Playing Golf With Your Hero

A couple weeks ago, Jin Young Pak, one of my students, had the good fortune of living a life-long dream — she played golf with her hero. After two solid rounds at the Jamie Farr Classic on the LPGA Tour, she was paired in Saturday’s last group with Se Ri Pak.

Now, I don’t think it’s possible for westerners to comprehend just how big Se Ri Pak is in Korea. And what she has done for a generation of Korean young women who have followed her lead to the LPGA Tour. When in Korea, Se Ri must either walk around in disguise or plan on getting mobbed. In fact, her caddie and coach both need bodyguards when in Seoul because they too are famous in this golf-crazy culture. So you can imagine, when a young Korean LPGA rookie gets the chance to play with Se Ri Pak — it’s a huge deal. And especially so for Jin Young, who once waited in line for hours to get Se Ri’s autograph at a junior clinic in Korea.

Because of this situation and my closeness to it, I thought it would be interesting to talk about the dynamics that comes from playing golf with a hero. After all, we’ve all done it in some degree. Maybe not at the level of Se Ri and Jin Young — but we’ve played with our club champion, boss or some other larger than life figure — who made the round a little something extra. And with that something extra, comes a pressure that can often cause some really poor golf, which can ruin an otherwise memorable day.

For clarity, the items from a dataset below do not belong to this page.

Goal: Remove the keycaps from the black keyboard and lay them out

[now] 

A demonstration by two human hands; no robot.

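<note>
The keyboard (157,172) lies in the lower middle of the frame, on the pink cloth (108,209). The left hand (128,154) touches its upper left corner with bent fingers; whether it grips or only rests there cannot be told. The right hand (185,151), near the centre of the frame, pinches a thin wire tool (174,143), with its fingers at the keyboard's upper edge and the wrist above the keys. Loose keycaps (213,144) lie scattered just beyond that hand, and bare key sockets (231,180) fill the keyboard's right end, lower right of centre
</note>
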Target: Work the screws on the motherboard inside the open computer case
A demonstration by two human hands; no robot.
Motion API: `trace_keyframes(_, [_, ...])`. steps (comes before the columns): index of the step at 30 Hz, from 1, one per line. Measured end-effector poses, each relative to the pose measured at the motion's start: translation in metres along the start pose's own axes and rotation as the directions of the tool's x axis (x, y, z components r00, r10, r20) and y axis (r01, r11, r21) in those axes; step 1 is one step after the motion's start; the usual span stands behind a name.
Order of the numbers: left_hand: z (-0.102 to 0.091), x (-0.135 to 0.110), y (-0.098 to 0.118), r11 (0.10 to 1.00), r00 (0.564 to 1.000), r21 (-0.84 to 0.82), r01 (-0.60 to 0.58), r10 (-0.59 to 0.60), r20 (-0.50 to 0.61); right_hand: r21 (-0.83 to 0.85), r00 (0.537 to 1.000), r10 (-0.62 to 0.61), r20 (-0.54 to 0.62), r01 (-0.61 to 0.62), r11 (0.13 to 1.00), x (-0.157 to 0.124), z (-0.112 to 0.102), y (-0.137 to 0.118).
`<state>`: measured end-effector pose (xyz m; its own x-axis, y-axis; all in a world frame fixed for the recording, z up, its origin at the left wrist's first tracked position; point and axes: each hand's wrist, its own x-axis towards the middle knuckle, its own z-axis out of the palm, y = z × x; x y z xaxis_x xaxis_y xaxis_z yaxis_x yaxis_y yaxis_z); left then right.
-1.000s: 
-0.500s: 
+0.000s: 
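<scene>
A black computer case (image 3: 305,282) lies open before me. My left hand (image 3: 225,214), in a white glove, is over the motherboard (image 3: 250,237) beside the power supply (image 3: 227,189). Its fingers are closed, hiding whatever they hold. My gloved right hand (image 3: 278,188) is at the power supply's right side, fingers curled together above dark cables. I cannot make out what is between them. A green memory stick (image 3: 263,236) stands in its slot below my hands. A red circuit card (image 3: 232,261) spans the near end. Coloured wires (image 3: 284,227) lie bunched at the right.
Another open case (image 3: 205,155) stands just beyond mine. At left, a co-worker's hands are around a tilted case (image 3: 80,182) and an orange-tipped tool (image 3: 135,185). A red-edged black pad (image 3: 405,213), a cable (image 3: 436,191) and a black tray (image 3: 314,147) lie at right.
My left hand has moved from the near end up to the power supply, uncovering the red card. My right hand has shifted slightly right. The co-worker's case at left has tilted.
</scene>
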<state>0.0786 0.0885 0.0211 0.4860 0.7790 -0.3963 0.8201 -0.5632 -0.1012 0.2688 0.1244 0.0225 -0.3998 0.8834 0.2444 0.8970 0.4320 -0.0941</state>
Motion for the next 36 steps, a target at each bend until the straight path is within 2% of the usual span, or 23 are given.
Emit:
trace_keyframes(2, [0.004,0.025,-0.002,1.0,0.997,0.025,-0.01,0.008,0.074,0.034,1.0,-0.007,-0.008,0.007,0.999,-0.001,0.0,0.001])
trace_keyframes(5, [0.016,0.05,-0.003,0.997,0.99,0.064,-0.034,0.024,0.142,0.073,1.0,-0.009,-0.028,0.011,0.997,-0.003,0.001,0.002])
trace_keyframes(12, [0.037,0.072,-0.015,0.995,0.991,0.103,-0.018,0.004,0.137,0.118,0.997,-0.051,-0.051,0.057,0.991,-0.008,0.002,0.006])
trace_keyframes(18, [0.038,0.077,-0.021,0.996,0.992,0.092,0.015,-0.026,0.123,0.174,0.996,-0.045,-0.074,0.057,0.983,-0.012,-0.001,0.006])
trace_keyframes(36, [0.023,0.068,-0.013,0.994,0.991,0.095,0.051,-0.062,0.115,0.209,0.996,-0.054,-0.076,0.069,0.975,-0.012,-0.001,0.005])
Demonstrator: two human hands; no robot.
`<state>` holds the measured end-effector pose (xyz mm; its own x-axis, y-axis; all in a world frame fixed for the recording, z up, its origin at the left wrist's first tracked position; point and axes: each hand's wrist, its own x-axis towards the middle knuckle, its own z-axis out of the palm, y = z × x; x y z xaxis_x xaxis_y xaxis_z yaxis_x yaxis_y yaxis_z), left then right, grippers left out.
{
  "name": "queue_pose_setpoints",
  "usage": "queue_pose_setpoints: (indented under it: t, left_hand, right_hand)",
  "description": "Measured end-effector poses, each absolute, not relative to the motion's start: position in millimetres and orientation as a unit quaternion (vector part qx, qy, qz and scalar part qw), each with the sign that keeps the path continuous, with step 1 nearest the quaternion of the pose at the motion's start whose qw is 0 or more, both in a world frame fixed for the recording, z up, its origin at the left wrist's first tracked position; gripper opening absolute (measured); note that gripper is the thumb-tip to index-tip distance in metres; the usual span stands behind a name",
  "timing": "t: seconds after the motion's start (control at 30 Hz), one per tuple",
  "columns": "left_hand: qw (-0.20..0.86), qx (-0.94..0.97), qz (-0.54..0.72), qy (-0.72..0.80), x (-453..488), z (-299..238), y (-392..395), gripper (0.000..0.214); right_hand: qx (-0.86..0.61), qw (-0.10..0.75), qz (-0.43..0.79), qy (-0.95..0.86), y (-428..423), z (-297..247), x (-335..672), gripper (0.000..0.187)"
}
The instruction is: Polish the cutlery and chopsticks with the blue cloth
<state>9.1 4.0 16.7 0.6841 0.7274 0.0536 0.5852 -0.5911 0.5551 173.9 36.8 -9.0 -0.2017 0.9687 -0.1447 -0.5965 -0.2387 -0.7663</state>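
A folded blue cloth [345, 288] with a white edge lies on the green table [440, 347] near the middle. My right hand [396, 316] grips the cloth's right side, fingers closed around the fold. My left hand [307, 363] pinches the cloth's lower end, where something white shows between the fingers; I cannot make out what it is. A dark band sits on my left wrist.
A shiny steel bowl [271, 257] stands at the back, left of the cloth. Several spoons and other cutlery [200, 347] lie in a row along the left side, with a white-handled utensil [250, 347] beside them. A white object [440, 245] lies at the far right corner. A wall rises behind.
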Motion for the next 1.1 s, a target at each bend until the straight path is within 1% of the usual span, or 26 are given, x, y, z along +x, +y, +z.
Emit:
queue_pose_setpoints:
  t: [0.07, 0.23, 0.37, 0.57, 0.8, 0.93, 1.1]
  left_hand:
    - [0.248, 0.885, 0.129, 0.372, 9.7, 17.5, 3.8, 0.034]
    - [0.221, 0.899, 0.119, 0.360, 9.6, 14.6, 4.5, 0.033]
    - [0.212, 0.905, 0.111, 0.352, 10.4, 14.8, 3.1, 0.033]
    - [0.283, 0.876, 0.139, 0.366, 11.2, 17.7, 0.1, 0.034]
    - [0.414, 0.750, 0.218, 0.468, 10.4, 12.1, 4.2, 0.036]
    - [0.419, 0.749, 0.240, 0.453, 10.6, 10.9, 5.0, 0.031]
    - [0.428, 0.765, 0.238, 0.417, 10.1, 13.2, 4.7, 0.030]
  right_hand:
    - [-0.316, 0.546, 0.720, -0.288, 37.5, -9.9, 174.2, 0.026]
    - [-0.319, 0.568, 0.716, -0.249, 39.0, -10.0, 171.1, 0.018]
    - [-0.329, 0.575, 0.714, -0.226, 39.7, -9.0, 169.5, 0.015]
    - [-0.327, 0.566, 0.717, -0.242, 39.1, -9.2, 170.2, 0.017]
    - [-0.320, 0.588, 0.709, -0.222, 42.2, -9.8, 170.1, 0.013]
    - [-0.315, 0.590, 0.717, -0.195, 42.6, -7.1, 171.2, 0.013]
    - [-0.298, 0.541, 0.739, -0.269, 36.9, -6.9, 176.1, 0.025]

So what to do when playing with a hero? I will give you the same advice I gave Jin Young the night before her round with Se Ri, which I think helped her through what could have been a very nerve-wracking experience.

First, when playing with a hero — embrace it! Usually it means you’ve done something well in life or business if you’re playing with someone you’ve admired greatly. In Jin Young’s case, she was in 2nd place at one of her first LPGA events — so this was a good thing. She needed to remember that. She was in front of 120 other girls – all heroes in their own right. So, before she played the next day with Se Ri, Jin Young needed to believe it was deserved. She didn’t win a lottery to play with Se Ri. She had worked hard for years and this was one of the perks of that hard work. So first thing — pat yourself on the back for being in that position.

Second, when playing with a hero — be yourself! I’ve seen a lot of people over the years transform personalities based on who they’re playing with. If your hero is a Lee Trevino type player — but you’re Nick Faldo type player — don’t all of a sudden become Mr. Talkative. Keep to the things you do well. And if the way you focus is different from your hero — so what — stay true to yourself. Getting out of your comfort zone is the quickest way to have a bad hero experience. When it’s your turn to hit — stick to the routine that got you there.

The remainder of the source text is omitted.